### BRIEF
Work out how many lines of the material below contain the word "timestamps", then write that number alone.

************

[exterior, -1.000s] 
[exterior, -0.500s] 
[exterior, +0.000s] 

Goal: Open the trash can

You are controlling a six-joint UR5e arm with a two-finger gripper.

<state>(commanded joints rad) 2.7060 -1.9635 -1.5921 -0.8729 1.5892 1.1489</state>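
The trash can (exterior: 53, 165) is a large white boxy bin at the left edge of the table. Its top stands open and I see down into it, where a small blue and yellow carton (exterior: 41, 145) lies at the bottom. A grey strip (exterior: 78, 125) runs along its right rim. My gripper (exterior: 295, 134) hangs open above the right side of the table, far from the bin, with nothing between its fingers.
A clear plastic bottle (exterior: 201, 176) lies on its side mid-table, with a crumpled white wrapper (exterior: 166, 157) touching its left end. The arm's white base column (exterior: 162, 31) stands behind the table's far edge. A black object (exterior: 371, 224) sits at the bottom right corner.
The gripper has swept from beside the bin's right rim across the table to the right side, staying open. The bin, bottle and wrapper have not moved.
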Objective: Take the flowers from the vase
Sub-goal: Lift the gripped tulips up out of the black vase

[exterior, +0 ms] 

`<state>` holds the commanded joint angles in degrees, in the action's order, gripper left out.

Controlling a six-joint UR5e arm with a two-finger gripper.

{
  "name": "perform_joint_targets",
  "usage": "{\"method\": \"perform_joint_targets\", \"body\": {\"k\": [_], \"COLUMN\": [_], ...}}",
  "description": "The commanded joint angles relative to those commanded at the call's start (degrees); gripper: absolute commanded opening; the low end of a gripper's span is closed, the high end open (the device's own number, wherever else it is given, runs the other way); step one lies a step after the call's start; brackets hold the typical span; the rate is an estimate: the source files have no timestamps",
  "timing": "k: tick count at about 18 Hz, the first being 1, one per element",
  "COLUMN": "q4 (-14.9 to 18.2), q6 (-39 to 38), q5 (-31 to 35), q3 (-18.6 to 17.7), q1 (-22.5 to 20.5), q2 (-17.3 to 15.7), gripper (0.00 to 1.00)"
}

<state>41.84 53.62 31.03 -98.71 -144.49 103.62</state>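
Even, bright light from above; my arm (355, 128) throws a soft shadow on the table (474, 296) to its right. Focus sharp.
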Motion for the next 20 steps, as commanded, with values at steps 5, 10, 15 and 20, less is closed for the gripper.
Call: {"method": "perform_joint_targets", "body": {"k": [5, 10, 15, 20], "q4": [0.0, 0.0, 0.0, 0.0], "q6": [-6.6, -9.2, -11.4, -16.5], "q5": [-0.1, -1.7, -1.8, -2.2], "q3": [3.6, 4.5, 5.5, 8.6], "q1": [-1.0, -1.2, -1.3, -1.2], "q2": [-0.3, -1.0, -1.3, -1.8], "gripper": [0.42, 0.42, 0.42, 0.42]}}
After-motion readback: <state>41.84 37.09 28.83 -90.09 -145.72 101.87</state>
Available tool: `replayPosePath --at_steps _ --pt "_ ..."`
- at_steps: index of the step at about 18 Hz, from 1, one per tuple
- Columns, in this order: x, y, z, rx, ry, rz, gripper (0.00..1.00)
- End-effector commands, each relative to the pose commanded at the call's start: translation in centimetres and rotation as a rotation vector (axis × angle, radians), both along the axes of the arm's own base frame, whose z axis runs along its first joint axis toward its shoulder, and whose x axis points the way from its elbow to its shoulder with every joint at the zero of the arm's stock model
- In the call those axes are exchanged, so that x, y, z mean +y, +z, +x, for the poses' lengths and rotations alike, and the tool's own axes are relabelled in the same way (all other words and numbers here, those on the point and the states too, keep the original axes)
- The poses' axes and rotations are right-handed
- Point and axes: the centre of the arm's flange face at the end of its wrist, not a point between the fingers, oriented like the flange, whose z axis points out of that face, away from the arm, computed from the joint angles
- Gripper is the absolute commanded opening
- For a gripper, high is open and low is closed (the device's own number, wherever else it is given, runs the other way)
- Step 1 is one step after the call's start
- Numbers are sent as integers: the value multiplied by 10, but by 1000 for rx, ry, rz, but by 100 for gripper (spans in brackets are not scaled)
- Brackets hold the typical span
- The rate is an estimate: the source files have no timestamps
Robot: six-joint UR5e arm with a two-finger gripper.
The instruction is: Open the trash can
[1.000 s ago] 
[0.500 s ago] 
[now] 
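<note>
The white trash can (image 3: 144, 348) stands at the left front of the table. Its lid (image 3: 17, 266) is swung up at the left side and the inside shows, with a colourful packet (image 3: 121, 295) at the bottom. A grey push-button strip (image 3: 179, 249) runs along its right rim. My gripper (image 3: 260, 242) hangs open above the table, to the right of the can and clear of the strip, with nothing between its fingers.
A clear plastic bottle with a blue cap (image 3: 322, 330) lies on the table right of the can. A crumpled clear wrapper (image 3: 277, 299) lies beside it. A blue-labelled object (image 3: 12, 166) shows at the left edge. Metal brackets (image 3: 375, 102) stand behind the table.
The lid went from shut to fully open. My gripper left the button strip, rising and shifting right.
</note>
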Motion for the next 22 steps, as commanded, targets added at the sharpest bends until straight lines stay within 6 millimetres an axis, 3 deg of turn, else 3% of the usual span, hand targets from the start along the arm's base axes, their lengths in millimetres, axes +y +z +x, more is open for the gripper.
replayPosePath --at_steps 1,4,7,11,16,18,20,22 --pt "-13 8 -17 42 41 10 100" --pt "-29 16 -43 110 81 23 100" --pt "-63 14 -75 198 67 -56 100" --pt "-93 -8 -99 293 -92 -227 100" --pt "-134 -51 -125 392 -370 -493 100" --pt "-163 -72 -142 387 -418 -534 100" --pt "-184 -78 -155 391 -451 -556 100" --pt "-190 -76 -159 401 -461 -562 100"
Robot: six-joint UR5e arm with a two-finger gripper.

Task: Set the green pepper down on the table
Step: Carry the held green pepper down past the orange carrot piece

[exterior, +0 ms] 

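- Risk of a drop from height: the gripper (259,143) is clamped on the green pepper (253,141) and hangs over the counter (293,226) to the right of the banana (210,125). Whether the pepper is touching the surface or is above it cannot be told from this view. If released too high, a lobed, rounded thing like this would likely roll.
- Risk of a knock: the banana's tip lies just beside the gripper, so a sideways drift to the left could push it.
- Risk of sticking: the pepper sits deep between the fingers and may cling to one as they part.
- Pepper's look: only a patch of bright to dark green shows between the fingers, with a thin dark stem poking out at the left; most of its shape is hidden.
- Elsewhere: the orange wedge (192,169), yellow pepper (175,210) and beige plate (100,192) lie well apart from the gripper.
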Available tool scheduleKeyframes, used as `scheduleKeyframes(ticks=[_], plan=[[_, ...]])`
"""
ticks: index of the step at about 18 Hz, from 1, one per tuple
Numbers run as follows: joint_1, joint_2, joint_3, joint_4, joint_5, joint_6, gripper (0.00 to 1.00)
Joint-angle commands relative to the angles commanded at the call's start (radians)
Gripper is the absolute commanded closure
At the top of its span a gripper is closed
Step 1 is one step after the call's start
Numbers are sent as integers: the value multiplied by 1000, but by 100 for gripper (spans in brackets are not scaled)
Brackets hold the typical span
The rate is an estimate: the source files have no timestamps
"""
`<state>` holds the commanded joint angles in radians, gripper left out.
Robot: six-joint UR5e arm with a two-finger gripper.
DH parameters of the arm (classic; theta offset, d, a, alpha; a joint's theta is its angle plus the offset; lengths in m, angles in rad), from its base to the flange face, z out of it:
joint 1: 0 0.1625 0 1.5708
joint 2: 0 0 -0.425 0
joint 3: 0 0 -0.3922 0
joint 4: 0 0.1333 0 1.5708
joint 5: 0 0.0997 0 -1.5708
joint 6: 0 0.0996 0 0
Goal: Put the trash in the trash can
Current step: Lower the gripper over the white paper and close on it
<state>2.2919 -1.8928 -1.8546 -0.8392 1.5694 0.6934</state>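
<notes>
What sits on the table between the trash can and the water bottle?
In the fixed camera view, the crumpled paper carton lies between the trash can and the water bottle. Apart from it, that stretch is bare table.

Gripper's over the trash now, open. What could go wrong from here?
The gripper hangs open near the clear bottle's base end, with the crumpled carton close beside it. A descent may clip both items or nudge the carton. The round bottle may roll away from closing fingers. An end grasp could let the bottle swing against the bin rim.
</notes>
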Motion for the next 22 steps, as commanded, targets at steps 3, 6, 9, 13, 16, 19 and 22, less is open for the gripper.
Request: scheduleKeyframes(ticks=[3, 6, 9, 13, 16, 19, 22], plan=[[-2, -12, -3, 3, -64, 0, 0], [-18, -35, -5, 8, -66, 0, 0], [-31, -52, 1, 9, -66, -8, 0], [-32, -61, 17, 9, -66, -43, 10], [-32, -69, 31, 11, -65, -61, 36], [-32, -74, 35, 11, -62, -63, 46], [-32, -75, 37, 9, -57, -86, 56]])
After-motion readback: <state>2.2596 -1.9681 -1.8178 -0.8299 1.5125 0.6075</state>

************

### SOLUTION TO THIS EXERCISE
3